After two years at Chaffey Junior College in Ontario, Calif., she enrolled at the University of California, Berkeley. She graduated in 1938. A year later, she earned a degree from the University of Washington’s school of librarianship and went to work as a children’s librarian in Yakima, Wash.
...
At her library job in Yakima, Ms. Cleary had become dissatisfied with the books being offered to her young patrons. She had been particularly touched by the plight of a group of boys who asked her, “Where are the books about us?” She had asked herself the same question when she was a schoolgirl. “Why didn’t authors write books about everyday problems that children could solve by themselves?” she wondered, as she recalled in her acceptance speech on receiving the Laura Ingalls Wilder Medal from the American Library Association in 1975. “Why weren’t there more stories about children playing? Why couldn’t I find more books that would make me laugh? These were the books I wanted to read, and the books I was eventually to write.”


COMMENT

Who knew Beverly Cleary was a librarian?   This is the first story of Finding Identity where these days the identity is not at all hard to find.   It hadn't occurred to me that before Cleary, children's books  didn't feature white suburban kids. 

Saturday, March 20, 2021

Processed Meats

 Nicole Walker. Processed Meats: Essays on Food, Flesh and Navigating Disaster.
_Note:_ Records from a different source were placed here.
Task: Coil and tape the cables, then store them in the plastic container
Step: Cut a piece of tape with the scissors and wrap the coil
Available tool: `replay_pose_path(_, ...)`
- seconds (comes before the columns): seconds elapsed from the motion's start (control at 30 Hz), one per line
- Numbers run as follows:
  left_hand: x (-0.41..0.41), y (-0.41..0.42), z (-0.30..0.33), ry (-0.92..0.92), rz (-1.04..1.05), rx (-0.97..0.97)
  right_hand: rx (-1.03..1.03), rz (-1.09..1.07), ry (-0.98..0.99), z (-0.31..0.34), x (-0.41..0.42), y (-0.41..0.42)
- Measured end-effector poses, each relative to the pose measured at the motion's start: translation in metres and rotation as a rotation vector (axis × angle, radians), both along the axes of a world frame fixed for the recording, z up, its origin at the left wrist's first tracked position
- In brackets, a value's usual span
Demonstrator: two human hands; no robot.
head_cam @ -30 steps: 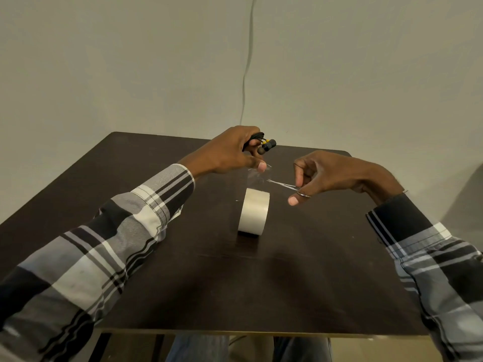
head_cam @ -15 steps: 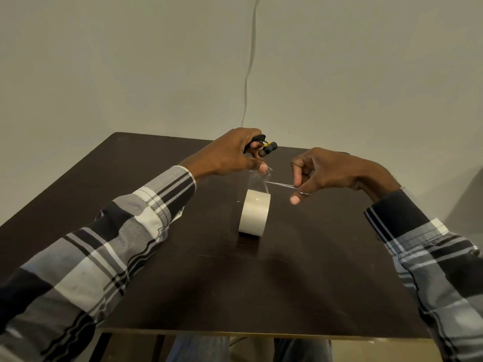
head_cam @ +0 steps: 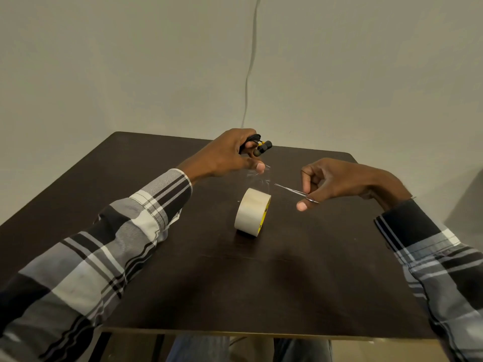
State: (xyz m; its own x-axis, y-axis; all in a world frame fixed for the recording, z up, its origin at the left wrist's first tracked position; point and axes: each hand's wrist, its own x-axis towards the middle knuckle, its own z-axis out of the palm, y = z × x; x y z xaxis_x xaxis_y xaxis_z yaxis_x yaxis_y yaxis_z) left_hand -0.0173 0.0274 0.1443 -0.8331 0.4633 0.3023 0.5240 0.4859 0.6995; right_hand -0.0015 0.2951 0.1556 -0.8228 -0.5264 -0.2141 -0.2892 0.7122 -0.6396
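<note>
- Tape roll (head_cam: 252,210) stands on edge near the middle of the dark table (head_cam: 300,283), likely so that a strip can be drawn straight up off it; a clear strip of tape (head_cam: 257,177) rises from the roll to the left thumb.
- Left hand (head_cam: 230,156) does two jobs: its curled fingers grip the coiled black cable (head_cam: 257,145), whose yellow-banded plugs jut out past the knuckles, while thumb and fingertip pinch the strip's free end. That keeps the coil from springing loose and the tape taut for a cut.
- Right hand (head_cam: 337,182) holds small scissors (head_cam: 295,192), fingers hooked through the loops, thumb extended below. The thin blades point left toward the strip, their tips just beside it; whether they touch it I cannot tell.
- Next step, as I judge it, is snipping the strip free and wrapping it round the coil.
- Plastic container is nowhere in view, so storing seems well off.
- Thin grey wire (head_cam: 249,64) runs down the wall behind the table.
</note>
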Motion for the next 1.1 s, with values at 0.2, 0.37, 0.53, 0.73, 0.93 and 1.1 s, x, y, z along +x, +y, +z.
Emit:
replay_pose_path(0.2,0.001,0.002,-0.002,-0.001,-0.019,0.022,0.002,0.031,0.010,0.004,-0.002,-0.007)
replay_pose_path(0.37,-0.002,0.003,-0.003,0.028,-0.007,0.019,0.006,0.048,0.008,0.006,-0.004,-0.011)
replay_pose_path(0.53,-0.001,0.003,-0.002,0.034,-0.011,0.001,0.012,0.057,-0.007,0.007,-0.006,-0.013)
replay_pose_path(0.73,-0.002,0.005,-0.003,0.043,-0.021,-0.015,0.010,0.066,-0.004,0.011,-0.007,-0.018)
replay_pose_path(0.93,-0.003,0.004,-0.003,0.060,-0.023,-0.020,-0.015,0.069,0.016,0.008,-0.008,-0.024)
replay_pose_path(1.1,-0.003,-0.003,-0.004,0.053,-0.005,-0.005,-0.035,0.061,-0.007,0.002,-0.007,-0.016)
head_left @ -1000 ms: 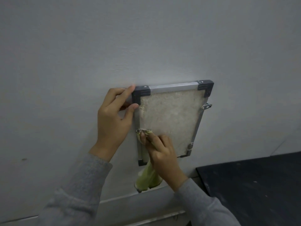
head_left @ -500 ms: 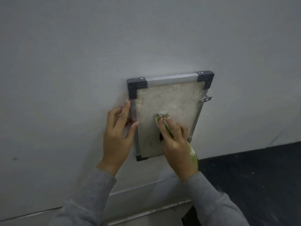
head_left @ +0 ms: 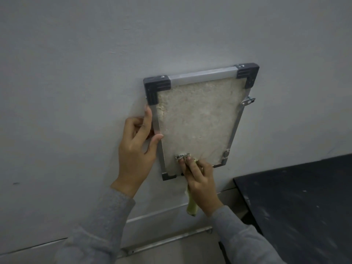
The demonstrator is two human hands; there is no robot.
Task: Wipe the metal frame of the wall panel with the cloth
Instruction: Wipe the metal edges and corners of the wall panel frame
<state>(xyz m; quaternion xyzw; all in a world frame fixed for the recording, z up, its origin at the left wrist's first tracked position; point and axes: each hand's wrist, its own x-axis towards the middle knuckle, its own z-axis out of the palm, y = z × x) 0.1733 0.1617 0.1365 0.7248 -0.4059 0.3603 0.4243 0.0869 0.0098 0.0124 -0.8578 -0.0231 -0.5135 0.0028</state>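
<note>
Frame: brushed metal, dull sheen
Corner caps: dark matt plastic
Panel face: rough, grainy, beige
Cloth: soft yellow-green fabric, soiled tip
Wall: smooth matt paint

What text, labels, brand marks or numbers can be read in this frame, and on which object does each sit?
None: no readable text shows anywhere in the head view.
The wall panel, its metal frame and the dark corner caps carry no visible lettering.
The cloth under the right hand shows grime, not print.
The left hand grips the frame's left side; it hides no visible label.
</note>
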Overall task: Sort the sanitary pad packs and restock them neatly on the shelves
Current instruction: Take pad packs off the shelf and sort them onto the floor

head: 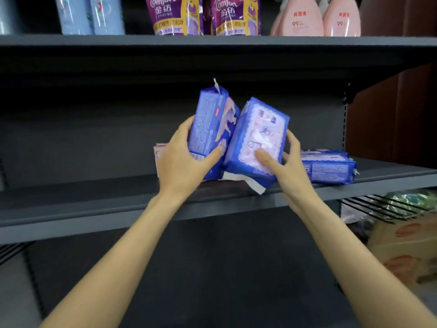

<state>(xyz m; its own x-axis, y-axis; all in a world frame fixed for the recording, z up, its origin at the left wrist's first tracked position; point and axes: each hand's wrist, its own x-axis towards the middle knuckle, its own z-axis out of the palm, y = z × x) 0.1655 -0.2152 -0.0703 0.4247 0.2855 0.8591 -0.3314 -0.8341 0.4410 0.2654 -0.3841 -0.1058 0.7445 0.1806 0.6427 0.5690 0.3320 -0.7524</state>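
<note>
Dark grey metal forms the middle shelf (94, 197), whose near edge both bare forearms cross. The left hand (179, 162) grips one blue pad pack (208, 129) standing upright, thumb across its front. The right hand (286, 166) grips a second blue pack (257, 138), tilted left so its top touches the first. Just right lies a third blue pack (328, 166), flat on the shelf. A pink pack (157, 152) peeks out behind the left hand. Farther up, the top shelf (71, 41) carries purple softener pouches (203, 15) and pink bottles (319, 20).
</note>
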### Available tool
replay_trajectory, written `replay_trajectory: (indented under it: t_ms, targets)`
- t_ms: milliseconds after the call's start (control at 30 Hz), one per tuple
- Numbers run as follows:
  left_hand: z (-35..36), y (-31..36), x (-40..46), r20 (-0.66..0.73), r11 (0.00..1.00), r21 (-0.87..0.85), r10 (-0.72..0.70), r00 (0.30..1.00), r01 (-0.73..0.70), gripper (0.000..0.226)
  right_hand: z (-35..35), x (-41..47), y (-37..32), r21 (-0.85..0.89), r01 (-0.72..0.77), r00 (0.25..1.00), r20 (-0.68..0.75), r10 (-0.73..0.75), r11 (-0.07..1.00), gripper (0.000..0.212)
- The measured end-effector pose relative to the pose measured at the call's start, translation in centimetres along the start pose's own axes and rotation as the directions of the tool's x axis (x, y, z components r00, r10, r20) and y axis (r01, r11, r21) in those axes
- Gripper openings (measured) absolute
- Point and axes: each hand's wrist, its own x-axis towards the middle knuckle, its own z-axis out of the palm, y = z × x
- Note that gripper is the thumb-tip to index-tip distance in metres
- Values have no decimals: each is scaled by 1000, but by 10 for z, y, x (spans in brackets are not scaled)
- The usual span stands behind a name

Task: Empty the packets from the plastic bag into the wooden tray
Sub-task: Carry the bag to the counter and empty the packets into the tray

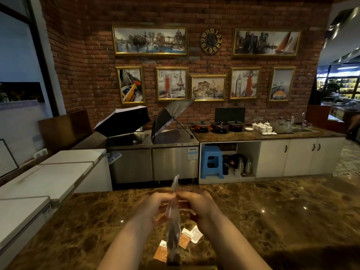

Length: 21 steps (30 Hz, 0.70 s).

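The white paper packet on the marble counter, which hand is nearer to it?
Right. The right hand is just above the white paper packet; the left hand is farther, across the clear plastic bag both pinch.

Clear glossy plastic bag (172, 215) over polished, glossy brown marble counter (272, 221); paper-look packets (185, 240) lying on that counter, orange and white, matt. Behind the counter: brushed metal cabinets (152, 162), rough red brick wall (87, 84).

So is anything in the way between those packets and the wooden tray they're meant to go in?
That can't be judged: no wooden tray shows in this view. Both hands, left and right, hold the clear plastic bag above the marble counter, where a few orange and white packets already lie loose.
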Motion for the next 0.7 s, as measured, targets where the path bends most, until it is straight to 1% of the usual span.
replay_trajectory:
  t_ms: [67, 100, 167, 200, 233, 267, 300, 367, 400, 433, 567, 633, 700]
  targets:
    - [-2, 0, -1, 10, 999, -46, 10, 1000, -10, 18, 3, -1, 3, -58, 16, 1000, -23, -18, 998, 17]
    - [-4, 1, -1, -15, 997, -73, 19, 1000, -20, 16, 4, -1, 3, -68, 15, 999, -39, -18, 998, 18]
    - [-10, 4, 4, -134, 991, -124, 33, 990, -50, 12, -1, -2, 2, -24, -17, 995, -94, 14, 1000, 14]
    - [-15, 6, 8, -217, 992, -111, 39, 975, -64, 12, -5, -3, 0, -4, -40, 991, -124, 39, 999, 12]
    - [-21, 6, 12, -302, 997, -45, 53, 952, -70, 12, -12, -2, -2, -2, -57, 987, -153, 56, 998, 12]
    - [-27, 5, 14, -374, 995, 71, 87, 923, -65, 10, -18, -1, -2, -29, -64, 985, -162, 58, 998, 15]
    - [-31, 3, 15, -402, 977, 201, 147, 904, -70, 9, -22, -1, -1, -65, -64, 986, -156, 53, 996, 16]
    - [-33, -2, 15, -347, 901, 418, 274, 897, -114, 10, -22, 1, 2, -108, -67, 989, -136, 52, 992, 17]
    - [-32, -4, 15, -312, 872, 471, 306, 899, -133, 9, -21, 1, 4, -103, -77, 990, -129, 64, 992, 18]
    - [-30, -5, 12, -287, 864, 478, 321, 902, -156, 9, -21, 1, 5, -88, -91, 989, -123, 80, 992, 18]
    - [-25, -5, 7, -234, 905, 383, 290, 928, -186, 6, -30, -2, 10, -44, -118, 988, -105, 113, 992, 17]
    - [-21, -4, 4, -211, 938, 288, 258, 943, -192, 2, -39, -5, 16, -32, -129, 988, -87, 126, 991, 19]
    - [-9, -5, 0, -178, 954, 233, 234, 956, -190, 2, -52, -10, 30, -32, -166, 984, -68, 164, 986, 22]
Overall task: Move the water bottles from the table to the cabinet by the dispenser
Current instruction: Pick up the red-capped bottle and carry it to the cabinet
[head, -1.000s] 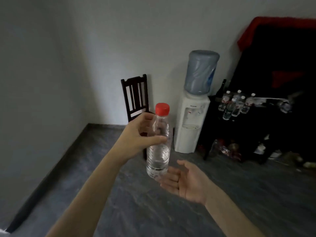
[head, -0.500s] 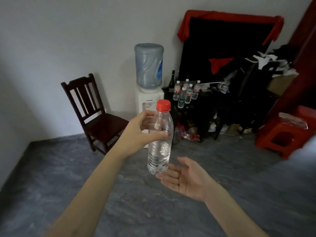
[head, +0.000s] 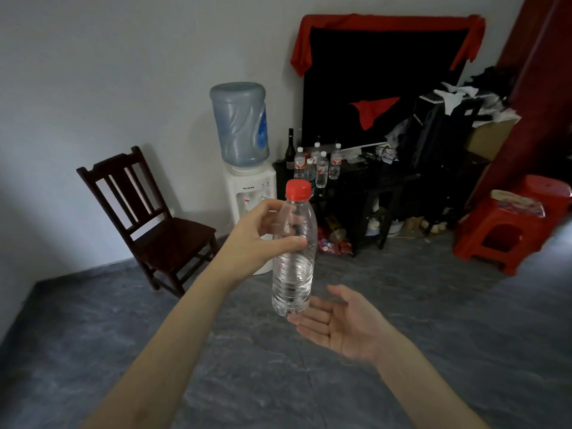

Torrey House Press, 2021.

When I lived in Portland, I worked at a place called Orlo -- Raising Awareness about the Environment though the Creative Arts.  We published a literary magazine, performed Word on the Street where we stood on the steps of Pioneer Square and the Library and read volubly from Cadillac Desert and Silent Spring. We had an outfit for Vinnie the Fire Boy and one for a bear-looking creature so we could compete with Oregon's other mascots -- the Beavers and the Ducks.  Vinnie and Orlo the Bear walked along the Willamette River, handing out bumper stickers that read "YouENDanger" and "Cows Kill Salmon." [p. 28-29]

COMMENT

 Activists use public space on the library steps to read from life-changing books that inspired their own activism. The hope is that the readers going in and out of the building will be drawn to read influential environmental works and be likewise inspired.  The power of books to change the world is implicit.